YOUR ASSIGNMENT:
Go through the records line by line and work out how many lines hold the word "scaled". Answer with the number only.

DATA RECORDS:
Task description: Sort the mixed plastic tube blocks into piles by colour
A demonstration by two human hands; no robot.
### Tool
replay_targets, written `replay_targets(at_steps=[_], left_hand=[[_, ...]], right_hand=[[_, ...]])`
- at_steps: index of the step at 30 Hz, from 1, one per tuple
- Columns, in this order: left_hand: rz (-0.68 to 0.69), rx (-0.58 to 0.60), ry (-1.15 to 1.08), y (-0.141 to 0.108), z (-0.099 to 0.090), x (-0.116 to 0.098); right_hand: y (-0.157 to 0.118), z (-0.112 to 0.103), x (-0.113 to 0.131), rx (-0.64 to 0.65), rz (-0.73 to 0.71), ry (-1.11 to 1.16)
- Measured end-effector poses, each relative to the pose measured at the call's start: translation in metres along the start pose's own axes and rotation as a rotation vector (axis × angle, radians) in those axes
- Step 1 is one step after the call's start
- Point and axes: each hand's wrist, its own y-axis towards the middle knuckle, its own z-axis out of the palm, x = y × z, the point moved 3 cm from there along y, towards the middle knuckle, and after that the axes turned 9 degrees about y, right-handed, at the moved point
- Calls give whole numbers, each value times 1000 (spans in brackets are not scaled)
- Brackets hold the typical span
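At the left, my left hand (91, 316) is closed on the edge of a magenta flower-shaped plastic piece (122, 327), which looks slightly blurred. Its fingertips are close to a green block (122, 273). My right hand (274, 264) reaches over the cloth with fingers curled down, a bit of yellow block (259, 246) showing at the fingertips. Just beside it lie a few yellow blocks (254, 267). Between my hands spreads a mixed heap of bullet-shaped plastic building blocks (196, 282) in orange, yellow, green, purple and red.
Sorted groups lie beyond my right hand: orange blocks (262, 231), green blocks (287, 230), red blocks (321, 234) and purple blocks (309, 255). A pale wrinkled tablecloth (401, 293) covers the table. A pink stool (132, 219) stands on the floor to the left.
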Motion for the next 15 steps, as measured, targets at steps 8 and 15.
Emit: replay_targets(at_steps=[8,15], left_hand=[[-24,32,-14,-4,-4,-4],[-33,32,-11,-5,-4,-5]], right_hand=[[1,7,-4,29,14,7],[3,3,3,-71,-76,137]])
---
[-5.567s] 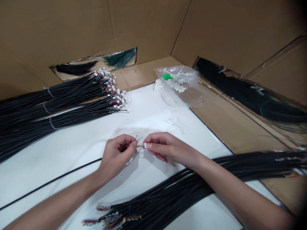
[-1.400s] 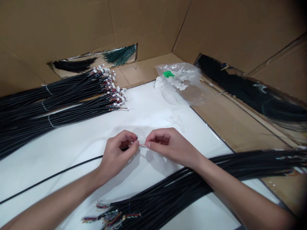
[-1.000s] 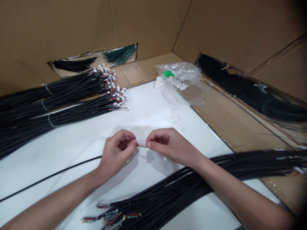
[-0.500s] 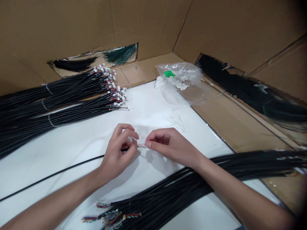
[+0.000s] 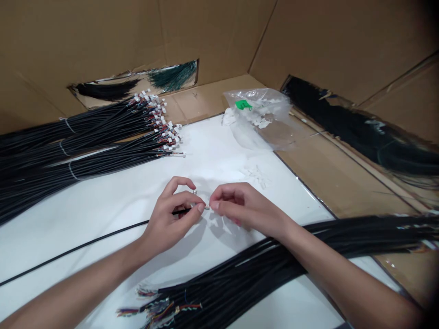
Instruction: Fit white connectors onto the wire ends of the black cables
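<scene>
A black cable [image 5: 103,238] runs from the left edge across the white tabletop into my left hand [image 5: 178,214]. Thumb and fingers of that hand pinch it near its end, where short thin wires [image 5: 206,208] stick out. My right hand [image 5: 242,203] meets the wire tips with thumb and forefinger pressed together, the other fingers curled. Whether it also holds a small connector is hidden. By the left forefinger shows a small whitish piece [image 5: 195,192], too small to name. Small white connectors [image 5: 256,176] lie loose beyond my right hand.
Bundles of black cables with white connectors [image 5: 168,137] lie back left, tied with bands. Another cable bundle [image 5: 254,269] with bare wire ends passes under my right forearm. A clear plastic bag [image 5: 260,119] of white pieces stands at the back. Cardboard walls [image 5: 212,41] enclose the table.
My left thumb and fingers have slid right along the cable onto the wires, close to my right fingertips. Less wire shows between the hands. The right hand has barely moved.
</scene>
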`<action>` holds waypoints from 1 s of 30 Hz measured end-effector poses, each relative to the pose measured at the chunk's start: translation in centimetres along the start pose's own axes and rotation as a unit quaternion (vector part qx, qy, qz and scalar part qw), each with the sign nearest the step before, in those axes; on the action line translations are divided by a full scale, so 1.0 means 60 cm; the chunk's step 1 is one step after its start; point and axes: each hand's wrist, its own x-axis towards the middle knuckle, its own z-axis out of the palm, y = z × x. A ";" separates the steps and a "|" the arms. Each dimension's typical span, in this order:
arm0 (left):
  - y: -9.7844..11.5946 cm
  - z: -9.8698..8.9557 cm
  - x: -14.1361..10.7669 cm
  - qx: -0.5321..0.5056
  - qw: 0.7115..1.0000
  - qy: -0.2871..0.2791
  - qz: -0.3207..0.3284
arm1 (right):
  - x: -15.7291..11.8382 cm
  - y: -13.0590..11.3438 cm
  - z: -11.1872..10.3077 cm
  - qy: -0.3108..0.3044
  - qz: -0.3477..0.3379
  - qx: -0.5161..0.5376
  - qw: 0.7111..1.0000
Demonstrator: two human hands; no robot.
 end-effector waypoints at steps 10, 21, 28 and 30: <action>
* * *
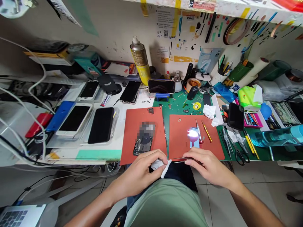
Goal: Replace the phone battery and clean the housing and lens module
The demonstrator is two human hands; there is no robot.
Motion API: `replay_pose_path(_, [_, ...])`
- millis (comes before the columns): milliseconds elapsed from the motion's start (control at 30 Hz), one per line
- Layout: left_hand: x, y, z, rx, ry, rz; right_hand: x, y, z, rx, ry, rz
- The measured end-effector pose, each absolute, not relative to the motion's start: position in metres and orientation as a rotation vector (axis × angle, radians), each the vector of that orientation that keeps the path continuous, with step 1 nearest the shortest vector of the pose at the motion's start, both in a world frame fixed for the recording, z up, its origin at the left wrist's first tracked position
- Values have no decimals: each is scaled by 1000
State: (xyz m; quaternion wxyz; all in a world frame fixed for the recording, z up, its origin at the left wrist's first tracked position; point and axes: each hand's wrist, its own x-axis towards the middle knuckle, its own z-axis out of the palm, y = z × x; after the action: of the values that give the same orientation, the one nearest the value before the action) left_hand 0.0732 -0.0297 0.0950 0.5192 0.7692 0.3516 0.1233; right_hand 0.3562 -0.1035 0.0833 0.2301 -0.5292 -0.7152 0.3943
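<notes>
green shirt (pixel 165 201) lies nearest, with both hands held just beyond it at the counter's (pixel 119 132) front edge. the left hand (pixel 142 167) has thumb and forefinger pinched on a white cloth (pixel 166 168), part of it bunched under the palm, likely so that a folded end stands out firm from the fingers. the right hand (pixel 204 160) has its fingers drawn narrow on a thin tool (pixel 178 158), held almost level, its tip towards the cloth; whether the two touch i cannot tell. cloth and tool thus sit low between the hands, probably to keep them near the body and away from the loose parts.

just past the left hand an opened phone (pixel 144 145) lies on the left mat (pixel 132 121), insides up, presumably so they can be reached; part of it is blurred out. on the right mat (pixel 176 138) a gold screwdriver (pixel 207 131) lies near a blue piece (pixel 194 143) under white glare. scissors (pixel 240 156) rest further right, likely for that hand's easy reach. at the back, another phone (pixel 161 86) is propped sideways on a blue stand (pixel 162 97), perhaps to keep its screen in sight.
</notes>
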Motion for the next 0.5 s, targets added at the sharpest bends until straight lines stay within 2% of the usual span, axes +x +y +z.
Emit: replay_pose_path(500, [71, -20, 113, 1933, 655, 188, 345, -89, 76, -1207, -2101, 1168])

ANSWER SPACE:
2